Only lines with the string "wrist" are wanted. Pull them out of the data.
== Given data ==
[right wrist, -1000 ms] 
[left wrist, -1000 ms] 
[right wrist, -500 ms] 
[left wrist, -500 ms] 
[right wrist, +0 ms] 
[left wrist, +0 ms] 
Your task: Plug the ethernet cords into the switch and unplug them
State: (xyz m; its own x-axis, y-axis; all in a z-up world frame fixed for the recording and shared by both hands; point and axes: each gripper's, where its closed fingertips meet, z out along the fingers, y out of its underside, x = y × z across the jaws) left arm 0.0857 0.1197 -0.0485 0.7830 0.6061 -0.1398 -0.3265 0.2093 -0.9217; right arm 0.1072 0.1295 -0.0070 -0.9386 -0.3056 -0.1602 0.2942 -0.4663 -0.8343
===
**Response to this task:**
[right wrist, -1000 ms] 
[left wrist, -1000 ms] 
[right wrist, -500 ms] 
[left wrist, -500 ms] 
[right wrist, +0 ms] 
[left wrist, +0 ms] 

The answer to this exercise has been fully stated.